The boosters also provided players with such benefits as meals, a small
loan, clothing, lodging, transportation and laundry services. In addition, the
football team exceeded coaching limits when a student assistant performed
activities allowed only for coaches.
In delivering penalties, the NCAA said many were self-imposed by UM. They
include a three-year probationary period which began Friday, a three-year
reduction of football scholarship from 63 to 59 beginning with the 2014-15
school year, the vacating of five wins in 2011 (three regular season, two
playoffs) in which Johnson and Kemp competed in after receiving the booster
assistance, and a reduction in the number of undergraduate student assistant
positions by two in each of the next two school years.
In addition, UM will donate $3,000 to local charities and undergo an external
review of the university's athletics compliance program.

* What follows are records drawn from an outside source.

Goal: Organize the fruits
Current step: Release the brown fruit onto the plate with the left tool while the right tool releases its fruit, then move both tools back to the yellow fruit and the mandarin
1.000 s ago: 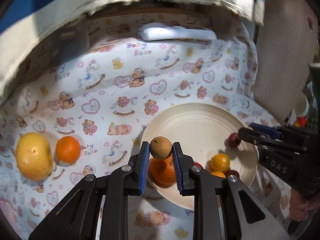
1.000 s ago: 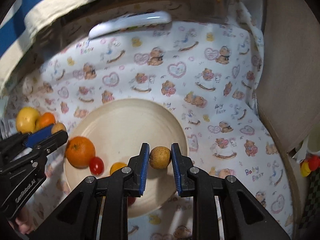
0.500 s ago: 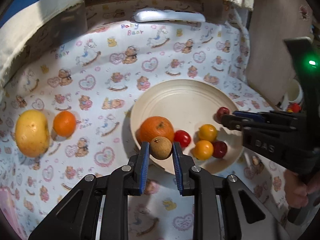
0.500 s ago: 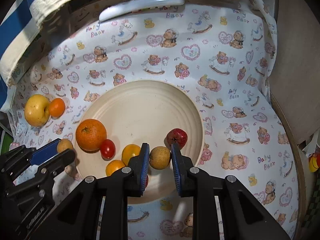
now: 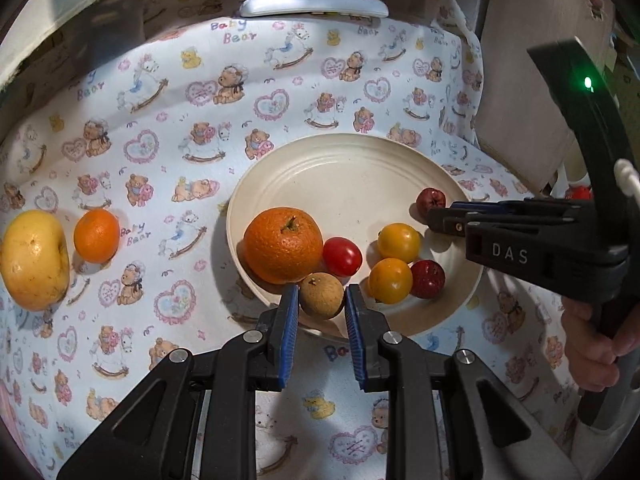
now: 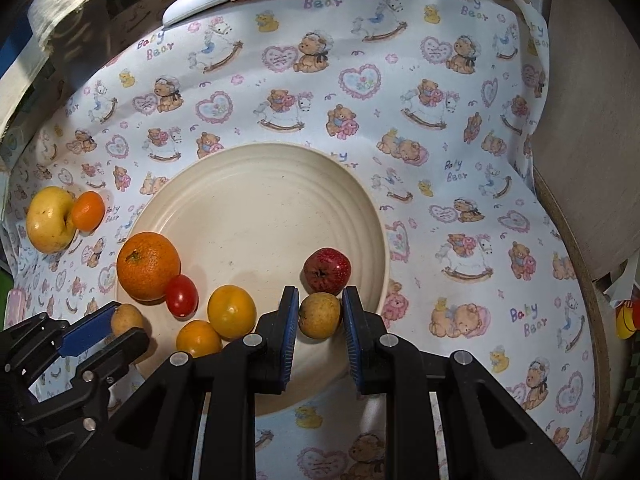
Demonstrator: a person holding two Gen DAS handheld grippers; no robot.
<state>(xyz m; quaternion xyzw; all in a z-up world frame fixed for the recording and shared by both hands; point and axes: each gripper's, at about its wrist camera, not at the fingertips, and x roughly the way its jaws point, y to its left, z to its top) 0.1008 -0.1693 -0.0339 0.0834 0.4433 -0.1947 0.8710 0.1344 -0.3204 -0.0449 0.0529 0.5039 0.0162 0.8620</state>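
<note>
My left gripper [image 5: 322,300] is shut on a small brown round fruit [image 5: 322,295], held over the near rim of the cream plate [image 5: 344,176]. My right gripper [image 6: 320,312] is shut on a small yellow-brown fruit [image 6: 319,315], over the plate's [image 6: 256,184] near right part beside a red fruit [image 6: 326,271]. In the plate lie a large orange [image 5: 283,239], a red tomato [image 5: 342,256], two yellow tomatoes [image 5: 398,242] and two dark red fruits [image 5: 428,279]. A yellow apple [image 5: 34,259] and a small orange [image 5: 96,235] lie on the cloth at left.
A bear-print cloth [image 5: 168,128] covers the table. A white remote [image 5: 314,4] lies at the far edge. A beige chair back [image 6: 592,120] stands at right. The right gripper's body [image 5: 552,248] reaches in over the plate's right side in the left wrist view.
Both grippers have pulled back and lowered toward the plate's near side, each still holding its fruit. More of the fruits in the plate have come into view.
</note>
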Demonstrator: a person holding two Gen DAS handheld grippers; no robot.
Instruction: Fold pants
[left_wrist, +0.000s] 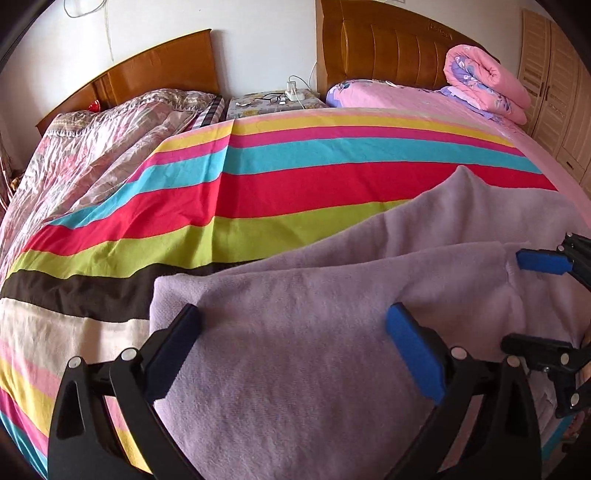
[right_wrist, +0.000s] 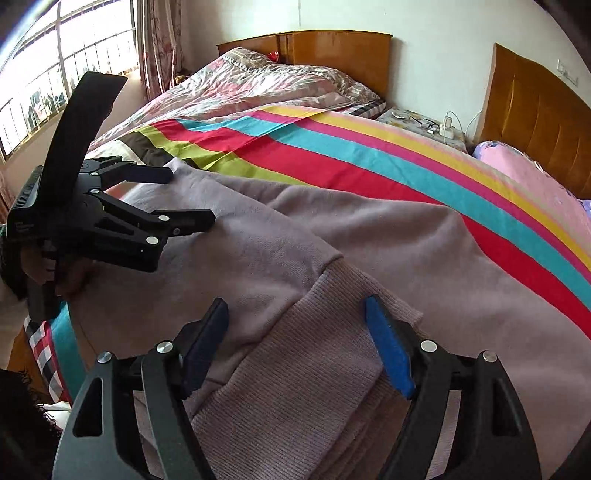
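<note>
Pants (left_wrist: 295, 332): lilac knit, lying on the striped sheet (left_wrist: 258, 192) of the bed, directly under and ahead of both tools. One layer is laid over another; a ribbed band (right_wrist: 295, 369) sits between the right tool's pads.

Left tool (left_wrist: 291, 347): spread wide, pads over the cloth near its left edge, nothing pinched.

Right tool (right_wrist: 295, 343): spread, straddling the ribbed band, pads not pressing on it. In the left wrist view it shows at the right margin (left_wrist: 532, 295), just beside the left tool.

Step in hand, as judged: a fold looks just laid down and both tools are free of the cloth. The next move calls for a fresh pinch on an outer edge or on the band end, both tools taking the same layer, then carrying it over evenly so the stack stays square.

Orientation: from the right tool the ribbed band lies nearest, and the cloth runs away up and to the left towards the left tool. The long axis lies roughly across the stripes; which end is waist I cannot tell.

Beyond: floral quilt (left_wrist: 110, 147), nightstand (left_wrist: 273, 103), rolled pink quilt (left_wrist: 487, 85).
</note>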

Pflugrad, still in the Big Sky as an assistant coach at Weber State, will be
suspended for the first game of the Wildcats' season on Aug. 31 and will not
be allowed to recruit off-campus during the upcoming fall season. He also must
attend an NCAA regional rules seminar next year.
The NCAA said Pflugrad failed to inform UM's compliance department or any
other school administrator of the booster activity with Johnson and Kemp,
although some senior athletics department officials were aware of the booster
involvement. Former athletic director Jim O'Day, like Pflugrad, was fired by
UM last year.
The violations ran deep within the UM program. The NCAA said three married
couples, who were university boosters, provided meals for at least eight
student-athletes on more than 100 occasions from 2004 through 2012.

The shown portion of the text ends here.